**Task goal**
Count the lines in the material below that contain the word "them" and give the number alone.

**Data for this task**

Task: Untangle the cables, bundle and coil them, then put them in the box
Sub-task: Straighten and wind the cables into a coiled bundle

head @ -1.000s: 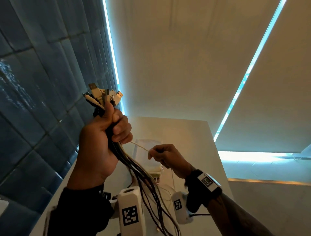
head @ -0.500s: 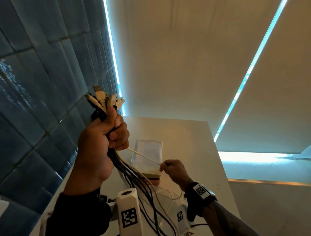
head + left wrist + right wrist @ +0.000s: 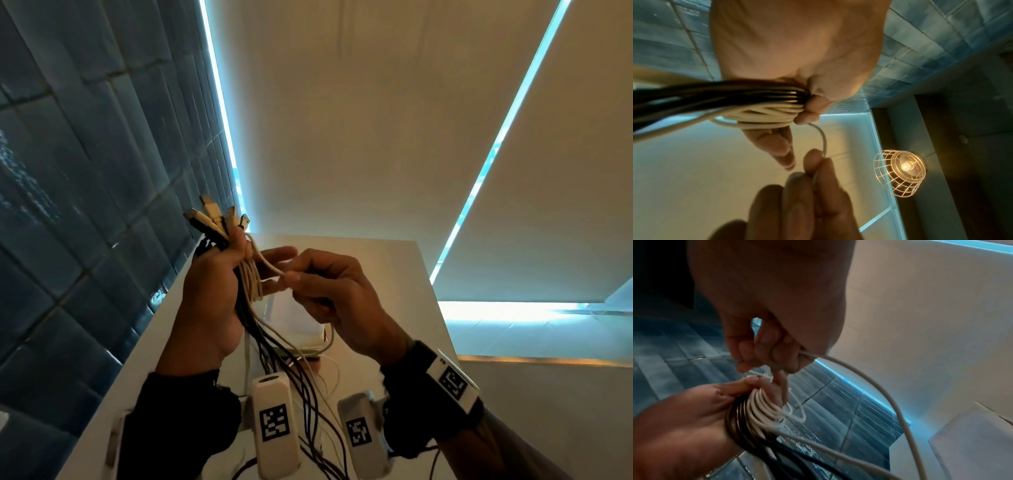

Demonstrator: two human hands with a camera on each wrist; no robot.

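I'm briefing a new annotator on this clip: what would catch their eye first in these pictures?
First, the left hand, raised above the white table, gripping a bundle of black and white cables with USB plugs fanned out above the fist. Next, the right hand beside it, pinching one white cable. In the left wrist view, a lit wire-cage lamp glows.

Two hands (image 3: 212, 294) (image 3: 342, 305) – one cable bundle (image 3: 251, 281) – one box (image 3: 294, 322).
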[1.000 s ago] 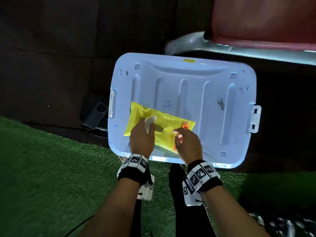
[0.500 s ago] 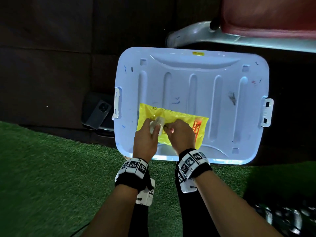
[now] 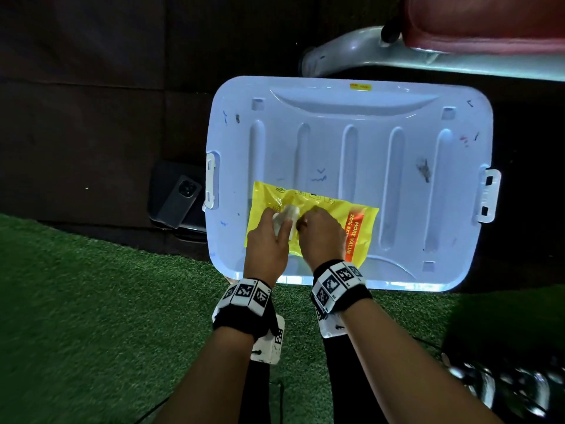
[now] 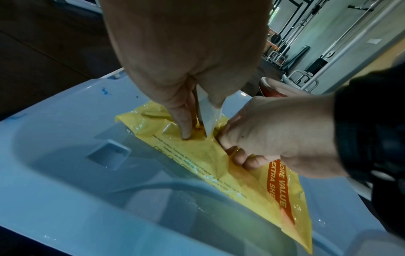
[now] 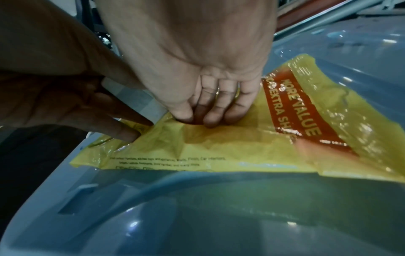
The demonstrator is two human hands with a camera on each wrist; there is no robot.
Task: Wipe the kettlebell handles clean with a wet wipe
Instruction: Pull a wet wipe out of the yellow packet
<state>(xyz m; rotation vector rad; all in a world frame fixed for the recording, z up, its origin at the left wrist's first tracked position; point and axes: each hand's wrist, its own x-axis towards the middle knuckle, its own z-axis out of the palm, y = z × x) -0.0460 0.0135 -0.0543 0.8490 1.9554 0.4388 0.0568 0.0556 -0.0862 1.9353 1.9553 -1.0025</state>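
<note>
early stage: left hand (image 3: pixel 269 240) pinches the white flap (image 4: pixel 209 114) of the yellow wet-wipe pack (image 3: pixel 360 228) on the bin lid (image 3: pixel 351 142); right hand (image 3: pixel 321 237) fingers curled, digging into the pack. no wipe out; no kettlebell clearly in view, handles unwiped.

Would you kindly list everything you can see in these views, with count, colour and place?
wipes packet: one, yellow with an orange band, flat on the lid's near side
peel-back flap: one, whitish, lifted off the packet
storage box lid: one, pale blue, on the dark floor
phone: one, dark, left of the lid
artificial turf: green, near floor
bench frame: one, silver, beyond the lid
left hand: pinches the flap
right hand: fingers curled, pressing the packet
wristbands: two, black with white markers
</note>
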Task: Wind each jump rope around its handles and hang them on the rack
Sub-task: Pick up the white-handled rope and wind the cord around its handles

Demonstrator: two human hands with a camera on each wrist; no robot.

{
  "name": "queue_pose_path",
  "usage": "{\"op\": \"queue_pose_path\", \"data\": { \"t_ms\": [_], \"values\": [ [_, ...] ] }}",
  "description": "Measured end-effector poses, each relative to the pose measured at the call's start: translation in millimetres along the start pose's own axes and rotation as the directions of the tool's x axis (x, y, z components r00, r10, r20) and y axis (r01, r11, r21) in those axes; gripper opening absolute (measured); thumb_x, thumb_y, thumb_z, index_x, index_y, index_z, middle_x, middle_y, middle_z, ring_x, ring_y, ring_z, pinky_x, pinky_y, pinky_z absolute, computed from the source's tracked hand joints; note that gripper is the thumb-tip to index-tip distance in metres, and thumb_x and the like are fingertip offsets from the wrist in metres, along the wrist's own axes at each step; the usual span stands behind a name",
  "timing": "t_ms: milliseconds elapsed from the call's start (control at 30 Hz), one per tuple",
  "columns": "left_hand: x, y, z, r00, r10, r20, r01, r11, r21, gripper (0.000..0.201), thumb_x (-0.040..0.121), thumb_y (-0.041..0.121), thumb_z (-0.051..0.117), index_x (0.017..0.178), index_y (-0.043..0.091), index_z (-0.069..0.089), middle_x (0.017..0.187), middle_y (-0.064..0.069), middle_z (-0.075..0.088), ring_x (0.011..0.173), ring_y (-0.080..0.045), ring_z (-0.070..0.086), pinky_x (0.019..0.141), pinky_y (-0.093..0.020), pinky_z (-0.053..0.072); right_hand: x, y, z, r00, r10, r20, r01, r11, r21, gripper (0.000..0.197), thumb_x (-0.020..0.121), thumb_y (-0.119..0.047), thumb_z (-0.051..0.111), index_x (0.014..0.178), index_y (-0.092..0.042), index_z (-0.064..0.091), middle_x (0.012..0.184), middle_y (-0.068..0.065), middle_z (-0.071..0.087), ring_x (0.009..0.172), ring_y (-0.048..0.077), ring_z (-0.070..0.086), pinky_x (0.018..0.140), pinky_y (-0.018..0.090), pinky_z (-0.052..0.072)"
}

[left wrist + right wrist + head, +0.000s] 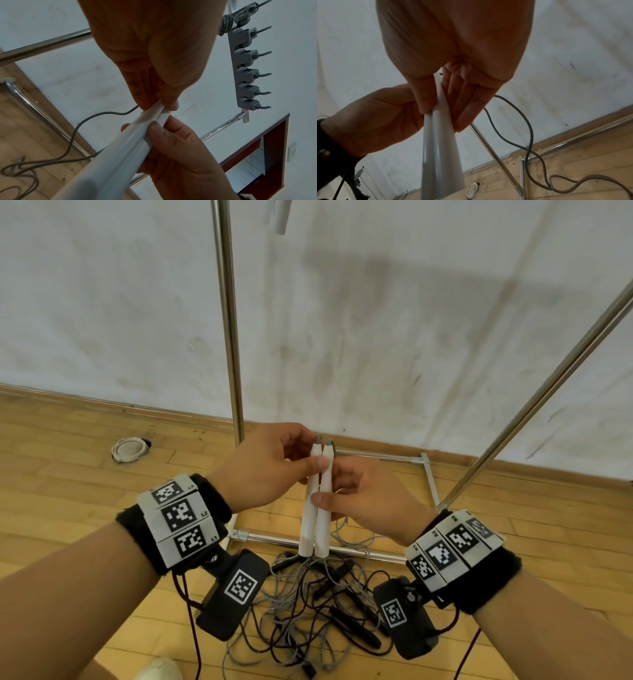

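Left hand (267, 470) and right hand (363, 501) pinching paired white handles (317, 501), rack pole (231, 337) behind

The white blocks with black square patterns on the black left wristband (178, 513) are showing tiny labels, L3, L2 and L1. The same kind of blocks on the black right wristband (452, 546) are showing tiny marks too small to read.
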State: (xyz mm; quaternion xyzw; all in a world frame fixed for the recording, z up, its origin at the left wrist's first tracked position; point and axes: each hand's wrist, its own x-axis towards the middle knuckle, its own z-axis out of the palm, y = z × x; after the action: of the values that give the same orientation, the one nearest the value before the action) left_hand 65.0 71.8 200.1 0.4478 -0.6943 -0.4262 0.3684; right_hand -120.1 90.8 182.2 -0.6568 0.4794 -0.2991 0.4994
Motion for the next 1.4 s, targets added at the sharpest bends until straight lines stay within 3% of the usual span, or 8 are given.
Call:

**Reply to the exercise**
2